Denmark is one of the leading digital governments in Europe, as ranked by the UN E-Government Survey which measures a government’s ability to deliver public services digitally to its citizens. Performance indicators for the E-Government Benchmark report include user centricity, transparency, cross-border mobility and key enablers.
I will break down the four indicators and explore the ways in which Denmark is strategically delivering on the United Nations E-Government framework.
User Centricity tracks how a digital service is available to (and accessed by) citizens of a given country.
- Digital Signatures: NemID, Denmark’s digital signature service provides citizens with easy and safe access to eServices. By using their digital signature (user ID and password), citizens can access their online banking, government services, and an increasing amount of private services online. NemID grew out of deep collaborations with the public and private sector and now has over 70% of the Danish population connecting to digital services safely and securely. Currently, “Approximately 4.7 million Danish citizens use NemID and more than 55 million transactions currently take place on a monthly basis.”
- NemID has evolved as a new solution known as MitID is currently being developed. This is an opportunity to build upon the framework by which millions of Danish citizens access services online. One of the central needs in the development of MitID will be to pull in better digital solutions for businesses in the private sector, so that Denmark can have a more inclusive and holistic framework for digital services that includes both the public and private sector.
Transparency indicates the level of information a country is providing to its citizens in the development of digital service delivery, the security of personal data, and the government’s openness with citizens when it comes to the research, development, and delivery of digital services.
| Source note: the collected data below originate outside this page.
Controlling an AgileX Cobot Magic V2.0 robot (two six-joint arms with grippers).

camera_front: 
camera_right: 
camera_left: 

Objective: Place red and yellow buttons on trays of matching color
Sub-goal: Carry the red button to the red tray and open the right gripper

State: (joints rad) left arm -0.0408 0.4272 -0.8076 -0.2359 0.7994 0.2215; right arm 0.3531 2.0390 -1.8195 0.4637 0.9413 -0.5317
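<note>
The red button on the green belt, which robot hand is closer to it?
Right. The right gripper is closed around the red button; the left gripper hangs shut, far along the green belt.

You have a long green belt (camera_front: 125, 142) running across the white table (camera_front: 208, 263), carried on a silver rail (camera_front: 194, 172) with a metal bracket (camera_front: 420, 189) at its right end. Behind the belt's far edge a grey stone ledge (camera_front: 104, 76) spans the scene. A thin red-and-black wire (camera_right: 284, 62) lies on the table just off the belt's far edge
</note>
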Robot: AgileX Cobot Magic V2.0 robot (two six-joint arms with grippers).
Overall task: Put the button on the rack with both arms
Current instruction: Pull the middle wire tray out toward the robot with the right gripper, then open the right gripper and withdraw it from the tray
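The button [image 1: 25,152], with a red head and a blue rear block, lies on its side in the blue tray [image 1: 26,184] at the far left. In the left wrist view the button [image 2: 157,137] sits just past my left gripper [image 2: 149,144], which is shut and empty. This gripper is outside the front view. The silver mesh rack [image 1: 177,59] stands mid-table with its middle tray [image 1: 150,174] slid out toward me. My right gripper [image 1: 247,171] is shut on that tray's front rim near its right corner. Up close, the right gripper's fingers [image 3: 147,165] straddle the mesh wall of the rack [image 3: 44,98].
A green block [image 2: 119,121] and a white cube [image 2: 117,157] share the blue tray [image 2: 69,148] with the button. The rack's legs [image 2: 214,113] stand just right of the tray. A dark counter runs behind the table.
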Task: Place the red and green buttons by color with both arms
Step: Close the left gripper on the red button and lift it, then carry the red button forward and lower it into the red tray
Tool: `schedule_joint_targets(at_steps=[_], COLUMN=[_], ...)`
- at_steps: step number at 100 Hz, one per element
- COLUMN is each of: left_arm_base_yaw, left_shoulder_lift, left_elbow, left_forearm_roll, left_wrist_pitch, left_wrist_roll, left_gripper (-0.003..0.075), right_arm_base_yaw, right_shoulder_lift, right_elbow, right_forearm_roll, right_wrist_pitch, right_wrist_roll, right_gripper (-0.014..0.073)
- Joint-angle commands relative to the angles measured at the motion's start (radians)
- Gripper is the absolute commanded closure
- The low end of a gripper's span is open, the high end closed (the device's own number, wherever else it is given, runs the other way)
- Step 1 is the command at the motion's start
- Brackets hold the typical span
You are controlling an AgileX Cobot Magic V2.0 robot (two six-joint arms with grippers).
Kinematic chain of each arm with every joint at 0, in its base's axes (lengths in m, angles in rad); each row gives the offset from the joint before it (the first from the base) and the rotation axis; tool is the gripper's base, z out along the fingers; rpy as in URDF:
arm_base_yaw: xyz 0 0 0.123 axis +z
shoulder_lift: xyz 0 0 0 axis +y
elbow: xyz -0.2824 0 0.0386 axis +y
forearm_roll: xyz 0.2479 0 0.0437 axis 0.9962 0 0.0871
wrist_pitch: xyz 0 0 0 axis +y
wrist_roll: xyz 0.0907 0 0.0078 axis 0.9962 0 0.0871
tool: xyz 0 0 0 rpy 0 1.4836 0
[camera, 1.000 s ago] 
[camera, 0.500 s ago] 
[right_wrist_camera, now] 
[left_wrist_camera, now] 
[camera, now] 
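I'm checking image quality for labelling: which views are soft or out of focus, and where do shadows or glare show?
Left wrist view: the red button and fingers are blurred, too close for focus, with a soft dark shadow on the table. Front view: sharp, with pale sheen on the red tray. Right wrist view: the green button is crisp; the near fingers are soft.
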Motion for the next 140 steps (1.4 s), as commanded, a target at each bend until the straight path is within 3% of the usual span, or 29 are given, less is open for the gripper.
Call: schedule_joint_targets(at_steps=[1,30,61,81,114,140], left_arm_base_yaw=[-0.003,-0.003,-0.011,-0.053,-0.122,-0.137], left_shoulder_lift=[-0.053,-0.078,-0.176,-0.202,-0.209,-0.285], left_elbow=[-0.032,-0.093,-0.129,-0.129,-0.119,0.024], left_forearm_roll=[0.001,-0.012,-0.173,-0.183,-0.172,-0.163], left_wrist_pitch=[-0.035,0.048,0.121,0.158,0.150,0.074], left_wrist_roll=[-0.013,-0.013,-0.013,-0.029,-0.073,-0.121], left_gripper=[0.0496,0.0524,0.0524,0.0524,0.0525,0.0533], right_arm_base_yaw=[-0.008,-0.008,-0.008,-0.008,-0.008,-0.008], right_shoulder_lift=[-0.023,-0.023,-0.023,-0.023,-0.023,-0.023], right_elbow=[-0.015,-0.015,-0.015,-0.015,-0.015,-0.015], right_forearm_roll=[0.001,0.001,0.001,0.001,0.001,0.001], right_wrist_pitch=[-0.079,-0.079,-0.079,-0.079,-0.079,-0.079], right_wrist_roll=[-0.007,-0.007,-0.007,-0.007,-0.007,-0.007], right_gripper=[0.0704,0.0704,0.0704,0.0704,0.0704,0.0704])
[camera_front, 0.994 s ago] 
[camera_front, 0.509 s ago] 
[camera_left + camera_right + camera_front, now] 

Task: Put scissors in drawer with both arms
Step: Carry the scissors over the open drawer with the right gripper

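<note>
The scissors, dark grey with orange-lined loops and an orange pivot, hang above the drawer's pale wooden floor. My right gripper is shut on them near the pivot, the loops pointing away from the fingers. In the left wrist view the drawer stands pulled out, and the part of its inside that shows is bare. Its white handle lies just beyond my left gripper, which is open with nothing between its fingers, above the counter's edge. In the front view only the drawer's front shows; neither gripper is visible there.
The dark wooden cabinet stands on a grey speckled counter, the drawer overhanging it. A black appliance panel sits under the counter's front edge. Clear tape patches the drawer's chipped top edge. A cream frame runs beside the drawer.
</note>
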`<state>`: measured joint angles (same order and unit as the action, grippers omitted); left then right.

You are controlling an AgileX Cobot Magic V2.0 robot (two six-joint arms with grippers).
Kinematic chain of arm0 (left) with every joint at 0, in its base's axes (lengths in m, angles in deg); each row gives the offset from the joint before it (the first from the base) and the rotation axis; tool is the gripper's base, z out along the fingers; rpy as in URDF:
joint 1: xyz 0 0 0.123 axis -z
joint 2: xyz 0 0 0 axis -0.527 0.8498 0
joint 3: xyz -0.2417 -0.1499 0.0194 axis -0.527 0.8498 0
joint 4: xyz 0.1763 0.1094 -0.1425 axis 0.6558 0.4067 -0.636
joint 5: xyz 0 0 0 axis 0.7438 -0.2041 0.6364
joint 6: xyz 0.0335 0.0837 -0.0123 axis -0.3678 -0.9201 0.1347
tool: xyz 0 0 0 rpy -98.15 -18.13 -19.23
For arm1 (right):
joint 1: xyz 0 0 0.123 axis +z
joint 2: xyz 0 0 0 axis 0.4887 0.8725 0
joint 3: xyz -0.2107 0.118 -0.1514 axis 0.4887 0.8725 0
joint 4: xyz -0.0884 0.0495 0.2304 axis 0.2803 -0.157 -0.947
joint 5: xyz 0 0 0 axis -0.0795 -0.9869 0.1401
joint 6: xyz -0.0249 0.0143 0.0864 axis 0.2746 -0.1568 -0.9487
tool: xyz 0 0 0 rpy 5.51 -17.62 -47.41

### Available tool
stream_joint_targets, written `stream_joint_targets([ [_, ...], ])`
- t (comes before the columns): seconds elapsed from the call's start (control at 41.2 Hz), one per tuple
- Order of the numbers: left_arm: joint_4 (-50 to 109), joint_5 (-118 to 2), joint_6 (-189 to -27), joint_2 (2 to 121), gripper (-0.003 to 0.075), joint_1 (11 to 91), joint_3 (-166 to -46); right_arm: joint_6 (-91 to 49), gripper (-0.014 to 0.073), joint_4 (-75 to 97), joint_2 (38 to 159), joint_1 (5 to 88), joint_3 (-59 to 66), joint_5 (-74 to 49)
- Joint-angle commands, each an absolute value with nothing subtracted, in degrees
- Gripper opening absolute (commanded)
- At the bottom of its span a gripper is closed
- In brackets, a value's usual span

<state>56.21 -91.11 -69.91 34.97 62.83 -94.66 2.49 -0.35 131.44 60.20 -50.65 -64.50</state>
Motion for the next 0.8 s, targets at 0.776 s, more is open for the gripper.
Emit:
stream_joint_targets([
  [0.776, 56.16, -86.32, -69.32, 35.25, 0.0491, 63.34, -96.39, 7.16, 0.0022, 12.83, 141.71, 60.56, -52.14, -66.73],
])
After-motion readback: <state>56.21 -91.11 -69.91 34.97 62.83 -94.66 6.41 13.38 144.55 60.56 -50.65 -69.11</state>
- Denmark’s Ministry of Finance has an agency known as the Agency for Digitisation that is responsible for the development of the government’s digital policy and implementation of digital services in the public sector. Through this Agency, Denmark is actively connected to citizens with regards to the implementation of the common public sector Digital Strategy. The three objectives of this strategy are to: 1) implement public digital services that are easy to use and are of high quality 2) implement digital services that provide a solid framework for growth and 3) keep trust and security at the centre of the development of new digital solutions.
Cross-Border Mobility indicates how well EU citizens and businesses can access online services while in another EU country.
- ePassports: The Danish National Police can issue electronic passports which feature a “polycarbonate data page containing a contact-less microprocessor chip running a highly secure operating system. The chip not only features the information identity already laser-engraced on the first page, but also contains the passport holder’s digitized photograph.” Through ePassports and digital signatures known as NemID, Danish citizens that live within the Northern-Baltic region are able to digitally access Danish services while living outside of Denmark. Also known as the NOBID Project, Denmark aims to have secure borderless access for citizens not just in a Northern-Baltic context, but within an EU context as well. Having borderless access to digital services will make it much easier for Danish citizens to meaningfully engage with, and contribute to, the Danish economy while moving freely within the region.
There are key enablers that exist within this category, and indicate the health of an eGovernment: Identification (eID), electronic documents (eDocuments), Authoritative Sources, and Digital Post.
- Digital Post refers to “the possibility that governments communicate electronically-only with citizens or entrepreneurs through digital mail solutions”. The development and implementation of a digital postbox for citizens and businesses to receive information from the government has been mandatory since November 2014.
- Citizen Portal: a single entry point for citizens to access information related to the public sector, as well as eServices. This portal allows citizens to manage their communications with the public sector, and offers self-service on over 2000 government-related services and more than “4.9 million visits per month in a population of 5.5 million people.” This is also where citizens can manage their Digital Post.
- Business Portal: an eService for businesses to manage their reporting obligations with the Danish government. It relieves the confusion and inconsistency that comes with accessing government services as a business online. The Business Portal also has a dashboard which shows an overview of report deadlines and task obligations related to the public sector. For citizens looking to start a business, there is information consolidated from over 16 different authorities on the Business Portal with the most up-to-date business regulations, as well as guidance on how to start a new business in Denmark. Currently, the Business Portal contains over “1000 eForms and has over 27 million user sessions.”
Denmark’s willingness to collaboratively develop and implement digital solutions for its citizens with the private sector as well as local governments within the region has strengthened the simplicity and continuity of services. By strengthening the cohesion with the public and private sector in the development of new technologies, Denmark is able to adopt new technologies and rapidly iterate on digital solutions for its citizens.
What’s next? The government launched a National Strategy for Artificial Intelligence last year, which puts significant emphasis on an ethical and human-centered approach in the development of such technology. By placing citizens at the centre of this approach, Denmark will be able to really look at issues of openness and trust when incorporating artificial intelligence into new technological solutions moving forward.